O calor, que aumenta à medida que se penetra no interior da Terra, e que a uma certa distância da superfície atinge uma temperatura muito alta; as fontes termais, tanto mais quentes quanto maior a profundidade de sua proveniência; os fogos e as massas de matérias fundidas e em combustão, que escapam pelos vulcões, como por vastos respiradouros, ou pelas fendas produzidas em certos tremores de terra _ não podem deixar dúvida quanto à existência de um fogo interior.

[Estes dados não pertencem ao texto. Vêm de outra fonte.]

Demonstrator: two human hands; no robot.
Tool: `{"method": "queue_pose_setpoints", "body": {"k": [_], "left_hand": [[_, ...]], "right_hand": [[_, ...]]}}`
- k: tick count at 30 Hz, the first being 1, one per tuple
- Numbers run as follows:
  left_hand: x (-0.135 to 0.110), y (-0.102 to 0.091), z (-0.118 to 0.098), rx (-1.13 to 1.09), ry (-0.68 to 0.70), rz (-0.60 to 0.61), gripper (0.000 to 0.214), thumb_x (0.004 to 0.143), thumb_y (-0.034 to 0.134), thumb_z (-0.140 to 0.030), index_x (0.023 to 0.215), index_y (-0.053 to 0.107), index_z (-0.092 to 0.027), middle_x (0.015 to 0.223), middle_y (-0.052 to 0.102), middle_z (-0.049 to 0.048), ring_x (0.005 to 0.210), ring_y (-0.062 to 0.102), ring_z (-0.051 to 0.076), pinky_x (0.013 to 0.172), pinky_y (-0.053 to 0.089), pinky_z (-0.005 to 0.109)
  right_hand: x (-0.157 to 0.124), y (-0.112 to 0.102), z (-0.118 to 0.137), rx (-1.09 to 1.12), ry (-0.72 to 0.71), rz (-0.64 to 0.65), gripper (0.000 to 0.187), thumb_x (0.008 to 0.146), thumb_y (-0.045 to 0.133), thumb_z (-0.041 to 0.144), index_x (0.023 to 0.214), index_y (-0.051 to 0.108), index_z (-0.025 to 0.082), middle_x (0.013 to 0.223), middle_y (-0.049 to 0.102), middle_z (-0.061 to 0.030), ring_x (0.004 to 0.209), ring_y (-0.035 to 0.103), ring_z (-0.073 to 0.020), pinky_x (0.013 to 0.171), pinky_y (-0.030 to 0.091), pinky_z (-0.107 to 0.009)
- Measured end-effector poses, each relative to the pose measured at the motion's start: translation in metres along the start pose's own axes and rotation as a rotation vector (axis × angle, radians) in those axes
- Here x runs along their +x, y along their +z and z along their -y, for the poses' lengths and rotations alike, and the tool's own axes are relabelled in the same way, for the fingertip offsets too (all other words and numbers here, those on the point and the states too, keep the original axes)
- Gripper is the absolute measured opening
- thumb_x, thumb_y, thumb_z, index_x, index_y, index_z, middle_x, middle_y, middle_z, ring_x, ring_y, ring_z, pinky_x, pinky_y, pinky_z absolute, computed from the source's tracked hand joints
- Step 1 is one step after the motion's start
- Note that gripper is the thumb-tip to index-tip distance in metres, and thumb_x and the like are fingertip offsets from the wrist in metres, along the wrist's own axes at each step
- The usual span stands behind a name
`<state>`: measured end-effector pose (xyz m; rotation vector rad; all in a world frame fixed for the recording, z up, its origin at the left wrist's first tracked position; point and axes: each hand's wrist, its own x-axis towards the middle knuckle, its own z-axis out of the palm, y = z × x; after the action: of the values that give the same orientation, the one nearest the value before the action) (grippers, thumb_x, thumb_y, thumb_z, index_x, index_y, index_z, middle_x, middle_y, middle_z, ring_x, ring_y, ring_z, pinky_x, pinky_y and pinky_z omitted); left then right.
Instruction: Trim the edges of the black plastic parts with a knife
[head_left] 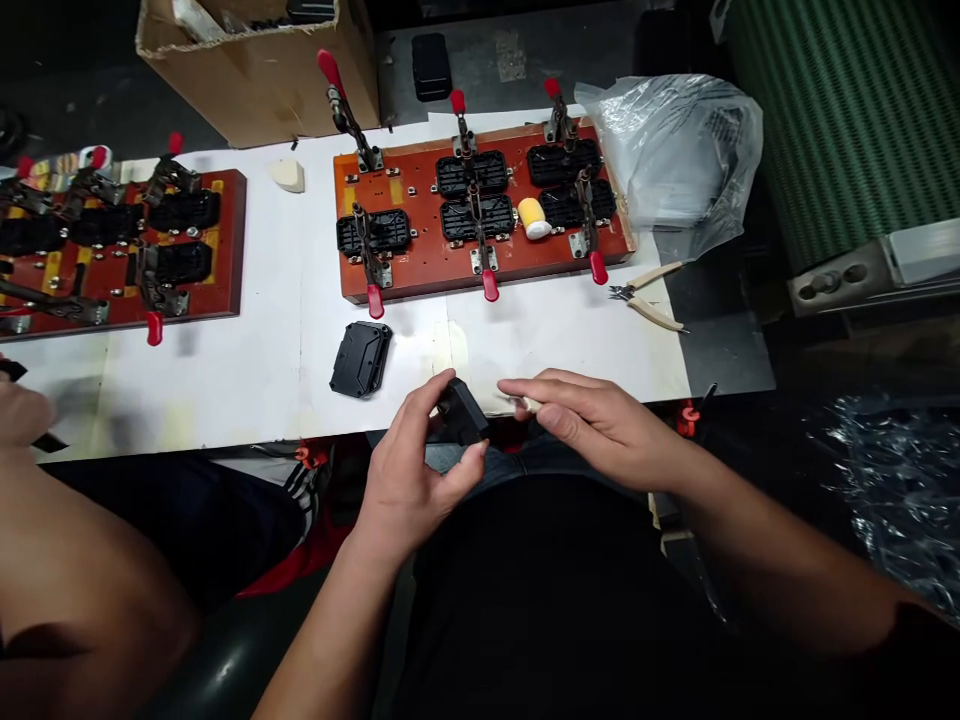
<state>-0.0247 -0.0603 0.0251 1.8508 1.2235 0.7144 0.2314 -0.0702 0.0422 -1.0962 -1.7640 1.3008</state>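
My left hand (412, 465) grips a black plastic housing part (466, 410) by its edges, tilted in front of my body at the table edge. Just to its right, my right hand (600, 420) is closed around a slim tool with a light handle (531, 405); its thin tip points toward the part and looks apart from it. What kind of tool it is, the fingers mostly hide. On the white table top lies another black plastic housing (361, 358), left of and beyond my left hand. Beige-handled nippers (649, 297) rest at the right, beyond my right hand.
A red-brown fixture board (420, 268) with red-handled toggle clamps holds several black parts; a yellow-and-white roll (533, 218) sits on it. A second fixture (225, 250) stands left, near a co-worker's hand (22, 410). Behind are a cardboard box (262, 85) and a plastic bag (682, 150).
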Motion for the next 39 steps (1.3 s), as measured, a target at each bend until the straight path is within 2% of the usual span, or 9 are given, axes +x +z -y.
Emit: {"method": "queue_pose_setpoints", "body": {"k": [3, 8, 21, 25, 31, 33, 36, 37, 39], "left_hand": [[-0.001, -0.003, -0.002, -0.136, -0.076, 0.044, 0.073, 0.088, 0.074, -0.022, 0.155, 0.043, -0.029, 0.144, 0.062, 0.0110, 0.127, 0.067, 0.027, 0.108, 0.060, 0.044], [0.002, -0.007, -0.010, -0.255, -0.090, 0.136, 0.071, 0.087, 0.070, -0.014, 0.153, 0.047, -0.028, 0.146, 0.062, 0.0102, 0.129, 0.066, 0.026, 0.112, 0.057, 0.042], [0.004, -0.014, -0.008, -0.213, -0.110, 0.205, 0.073, 0.085, 0.070, -0.010, 0.152, 0.049, -0.031, 0.151, 0.059, 0.0074, 0.138, 0.061, 0.027, 0.116, 0.054, 0.041], [0.003, -0.012, -0.009, -0.195, -0.083, 0.235, 0.073, 0.085, 0.070, -0.011, 0.152, 0.050, -0.031, 0.152, 0.058, 0.0075, 0.140, 0.059, 0.028, 0.119, 0.052, 0.043], [0.001, -0.010, -0.017, -0.284, -0.004, 0.334, 0.074, 0.086, 0.069, -0.010, 0.153, 0.047, -0.032, 0.150, 0.061, 0.0093, 0.138, 0.060, 0.029, 0.119, 0.052, 0.044], [0.002, -0.008, -0.018, -0.297, 0.003, 0.325, 0.073, 0.087, 0.069, -0.011, 0.153, 0.048, -0.032, 0.149, 0.061, 0.0092, 0.138, 0.061, 0.028, 0.118, 0.052, 0.044], [0.002, 0.003, -0.019, -0.276, -0.042, 0.276, 0.070, 0.088, 0.073, -0.017, 0.151, 0.048, -0.031, 0.151, 0.059, 0.0102, 0.135, 0.062, 0.029, 0.116, 0.054, 0.044], [0.001, 0.008, -0.019, -0.258, -0.067, 0.247, 0.070, 0.088, 0.075, -0.020, 0.152, 0.048, -0.030, 0.151, 0.058, 0.0108, 0.133, 0.064, 0.029, 0.113, 0.057, 0.044], [0.000, 0.017, -0.017, -0.229, -0.114, 0.212, 0.074, 0.090, 0.078, -0.029, 0.155, 0.043, -0.032, 0.149, 0.058, 0.0116, 0.125, 0.067, 0.027, 0.100, 0.064, 0.040]], "right_hand": [[-0.006, -0.011, 0.002, -0.176, -0.115, 0.022, 0.038, 0.111, 0.054, 0.025, 0.148, 0.062, 0.027, 0.112, 0.073, -0.0078, 0.100, 0.069, -0.0200, 0.090, 0.056, -0.033], [-0.002, -0.014, 0.007, -0.281, -0.268, 0.076, 0.041, 0.109, 0.056, 0.020, 0.149, 0.061, 0.028, 0.116, 0.075, -0.0070, 0.102, 0.070, -0.0194, 0.091, 0.056, -0.032], [0.004, -0.016, 0.006, -0.397, -0.313, 0.112, 0.037, 0.109, 0.056, 0.021, 0.145, 0.065, 0.027, 0.111, 0.076, -0.0067, 0.098, 0.071, -0.0203, 0.086, 0.057, -0.033], [0.005, -0.020, 0.000, -0.392, -0.285, 0.082, 0.036, 0.110, 0.055, 0.021, 0.144, 0.065, 0.026, 0.112, 0.075, -0.0064, 0.099, 0.070, -0.0198, 0.087, 0.055, -0.032], [0.016, -0.029, -0.014, -0.455, -0.061, -0.179, 0.030, 0.110, 0.054, 0.027, 0.136, 0.069, 0.023, 0.110, 0.074, -0.0066, 0.096, 0.069, -0.0205, 0.087, 0.052, -0.032], [0.016, -0.023, -0.009, -0.361, 0.013, -0.169, 0.025, 0.108, 0.060, 0.036, 0.125, 0.070, 0.021, 0.106, 0.073, -0.0051, 0.089, 0.067, -0.0186, 0.079, 0.050, -0.029], [0.010, -0.003, 0.002, -0.136, 0.043, -0.050, 0.040, 0.094, 0.077, 0.057, 0.104, 0.067, 0.020, 0.096, 0.070, -0.0018, 0.076, 0.062, -0.0151, 0.065, 0.046, -0.025], [0.008, 0.003, 0.004, -0.086, 0.032, -0.035, 0.041, 0.092, 0.079, 0.058, 0.101, 0.065, 0.020, 0.095, 0.069, -0.0015, 0.075, 0.061, -0.0148, 0.065, 0.046, -0.024], [0.003, 0.008, 0.000, -0.063, 0.060, -0.121, 0.032, 0.097, 0.074, 0.051, 0.099, 0.065, 0.021, 0.092, 0.070, -0.0011, 0.075, 0.062, -0.0153, 0.067, 0.047, -0.025]]}}
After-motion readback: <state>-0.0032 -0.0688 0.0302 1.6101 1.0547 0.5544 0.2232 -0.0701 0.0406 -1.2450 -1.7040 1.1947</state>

16. A experiência demonstra que a temperatura se eleva de 1 grau a cada 30 metros de profundidade; daí se deduz que a uma profundidade de 300 metros, o acréscimo é de 10 graus; a 3.000 metros, de 100 graus, temperatura da água fervente; a 30.000 metros, (ou 7 a 8 léguas), de 1.000 graus; a 25 léguas, acima de 3.300 graus, temperatura à qual nenhuma matéria resiste à fusão. Daí até o centro, ainda há um espaço de mais 1.400 léguas, digamos um diâmetro de 2.800 léguas, que seria ocupado por matérias mantidas em fusão.

Se bem que tal não seja senão uma conjetura, ao julgar a causa pelo efeito, ela tem todos os característicos de probabilidade, e chega-se a essa conclusão, de que a Terra ainda é uma massa incandescente, recoberta por uma crosta sólida de espessura máxima de 25 léguas, o que significa apenas a 120ª parte de seu diâmetro. Proporcionalmente, tal seria menor que a espessura da mais fina casca de uma laranja.

Ademais, a espessura da crosta terrestre é muito variável, pois há países, sobretudo nos terrenos vulcânicos, onde o calor e a flexibilidade do solo indicam que sua profundidade é muito pouco considerável. A alta temperatura das águas termais é igualmente índice da proximidade do fogo central.

17. Do que se expõe, torna-se evidente que o estado primitivo de fluidez ou de moleza da Terra deve ter tido como causa da ação de seu calor, e não da água. A Terra era, pois, em sua origem, uma massa incandescente. Em virtude da irradiação do calor deu-se o que se verifica com toda matéria em fusão: pouco a pouco ela se esfriou, e o resfriamento naturalmente começou pela superfície, que endureceu, enquanto que o interior continuou fluido. Pode-se assim comparar a Terra a um bloco de carvão, que sai da fornalha todo vermelho, e cuja superfície se apaga e se resfria ao contato do ar; se for quebrado, encontra-se seu interior ainda em brasa.

18. Na época em que o globo terrestre era uma massa incandescente, não continha um átomo a mais ou a menos que hoje; unicamente, sob a influência dessa alta temperatura, a maior parte das substâncias que o compõem, e que vemos sob a forma de líquidos ou de sólidos, de terras, de pedras, metais e cristais, encontravam-se num estado bem diferente; apenas passaram por um estado de transformação; em conseqüência do resfriamento, e de misturas, os elementos formaram novas combinações. O ar, consideravelmente dilatado, devia estender-se a uma distância imensa; toda a água, forçosamente reduzida ao estado de vapor, estava misturada com o ar; todas as matérias suscetíveis de se volatilizarem, tais como os metais, o enxofre, o carbono, se encontravam em estado de gases. O estado da atmosfera não tinha nada de comparável ao que é hoje; a densidade de todos esses vapores lhe dava uma opacidade que nenhum raio de sol podia atravessar. Se um ser vivente pudesse ter existido naquela época, na superfície do globo, não seria clareado senão pelo brilho sinistro da fornalha colocada sob seus pés, e pela atmosfera abrasada, e nem sequer teria suspeitado da existência do Sol.